Next battle: enshrining women's equality in constitution
NEW YORK (TrustLaw) - The heightened level of violence committed against women by Egypt’s military since the fall of the Mubarak regime will not deter them from seeking justice and asserting their rights, a gathering of activists and victims at Cairo’s Journalists Syndicate said.
“Virginity tests, sexual assaults, brutal beating, stripping and the continuous violations of the military police against women will not hinder their perseverance in going out and demanding their rights,” Safaa Abdoun reported in the Daily News Egypt.

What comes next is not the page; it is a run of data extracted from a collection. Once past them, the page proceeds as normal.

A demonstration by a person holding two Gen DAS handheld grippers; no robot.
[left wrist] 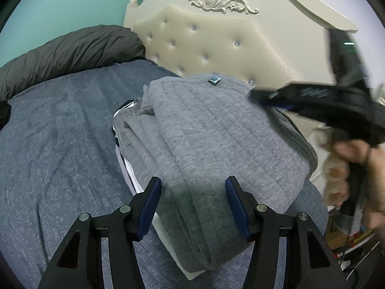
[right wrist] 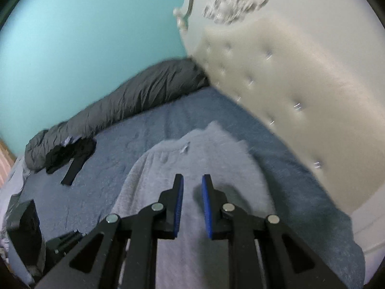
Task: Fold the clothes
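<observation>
Blue speckled cloth covers the bed (left wrist: 60, 132), the largest surface in both views. Behind it stands a cream headboard (left wrist: 204, 45), padded and buttoned, with a carved scroll ornament above. A dark grey quilt (left wrist: 67, 53) lies bunched along the turquoise wall (left wrist: 72, 2). The grey sweater (left wrist: 204, 130), a ribbed knit, sits folded on the bed near the headboard, on top of other folded garments whose white and black edges show at its left. A small blue label (left wrist: 213, 80) is sewn at its far edge; its writing is too small to read. A black garment (right wrist: 72, 156) lies beside the quilt. The left claw (left wrist: 192, 187) is open wide, hovering over the sweater's near fold, pads clear of it. The right claw (right wrist: 192, 183) is narrowed to a slim gap with nothing between its blue pads, above the sweater.
</observation>
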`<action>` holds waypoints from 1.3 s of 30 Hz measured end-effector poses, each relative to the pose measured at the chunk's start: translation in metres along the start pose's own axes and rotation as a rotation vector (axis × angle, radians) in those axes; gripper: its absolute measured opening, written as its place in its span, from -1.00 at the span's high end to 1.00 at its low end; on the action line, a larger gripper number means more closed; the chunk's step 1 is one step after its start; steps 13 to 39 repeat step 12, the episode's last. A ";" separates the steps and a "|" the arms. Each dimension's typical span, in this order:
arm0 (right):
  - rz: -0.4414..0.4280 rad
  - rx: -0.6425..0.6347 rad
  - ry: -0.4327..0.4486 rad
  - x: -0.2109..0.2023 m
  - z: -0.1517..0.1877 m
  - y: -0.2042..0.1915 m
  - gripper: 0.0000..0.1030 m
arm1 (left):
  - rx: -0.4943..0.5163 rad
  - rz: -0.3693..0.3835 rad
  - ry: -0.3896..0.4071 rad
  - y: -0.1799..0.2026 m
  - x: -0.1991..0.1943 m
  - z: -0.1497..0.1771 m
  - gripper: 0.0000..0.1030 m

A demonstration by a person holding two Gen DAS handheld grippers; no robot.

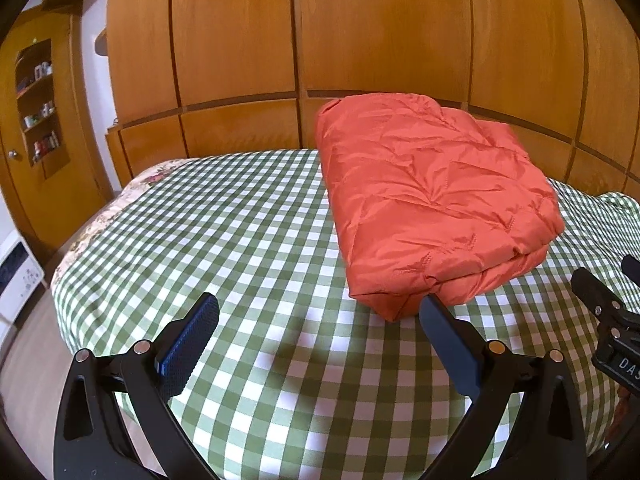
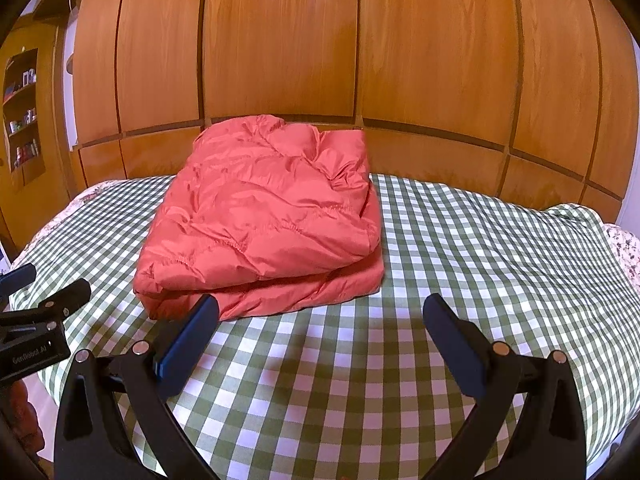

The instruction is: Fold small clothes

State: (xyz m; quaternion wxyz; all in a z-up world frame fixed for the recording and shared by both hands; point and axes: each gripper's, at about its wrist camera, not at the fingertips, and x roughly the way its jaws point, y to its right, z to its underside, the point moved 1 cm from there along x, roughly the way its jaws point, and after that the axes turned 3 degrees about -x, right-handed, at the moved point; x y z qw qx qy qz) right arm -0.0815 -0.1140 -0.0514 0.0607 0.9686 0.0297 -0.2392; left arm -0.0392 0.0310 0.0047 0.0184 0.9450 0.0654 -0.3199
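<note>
An orange quilted puffer garment (image 1: 432, 204) lies folded in a thick rectangle on the green-and-white checked tablecloth (image 1: 224, 240). It also shows in the right wrist view (image 2: 264, 220). My left gripper (image 1: 320, 312) is open and empty, just in front of the garment's near left corner. My right gripper (image 2: 320, 312) is open and empty, in front of the garment's near right edge. The right gripper's body shows at the left view's right edge (image 1: 608, 320); the left gripper's body shows at the right view's left edge (image 2: 36, 320).
Wooden panelled cupboards (image 2: 320, 60) stand right behind the table. A shelf niche with small bottles (image 1: 40, 100) is at the far left. A white appliance (image 1: 16, 272) sits low on the left. The table edge (image 1: 60, 280) drops off on the left.
</note>
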 end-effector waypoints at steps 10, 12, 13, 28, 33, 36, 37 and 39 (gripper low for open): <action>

“The methods the military is using against women has one objective that is to send them a message ‘to stay at home,’ because ‘this is what will happen to you when you go out,’” said Magda Adli from the Al Nadeem Centre for Psychological Rehabiliation of Victims of Violence and Torture.
Samira Ibrahim, one of seven activists subjected to a forced virginity test in a military prison last March, spoke at the gathering.
“We’re staying on the streets until our demands are met. The people will win in the end,” said Ibrahim. She won a landmark victory on Tuesday when an Egyptian court ordered the military to end forced virginity tests.
Ibrahim is slated to appear on January 3 for a military court case against the army officers who performed the virginity tests.
“The freedom of the country is the freedom of the women,” said Azza Soliman, head of the Center for Egyptian Women’s Legal Assistance.
“Our coming battle is the constitution, we must place a constitution that guarantees women’s rights and equality,” she said.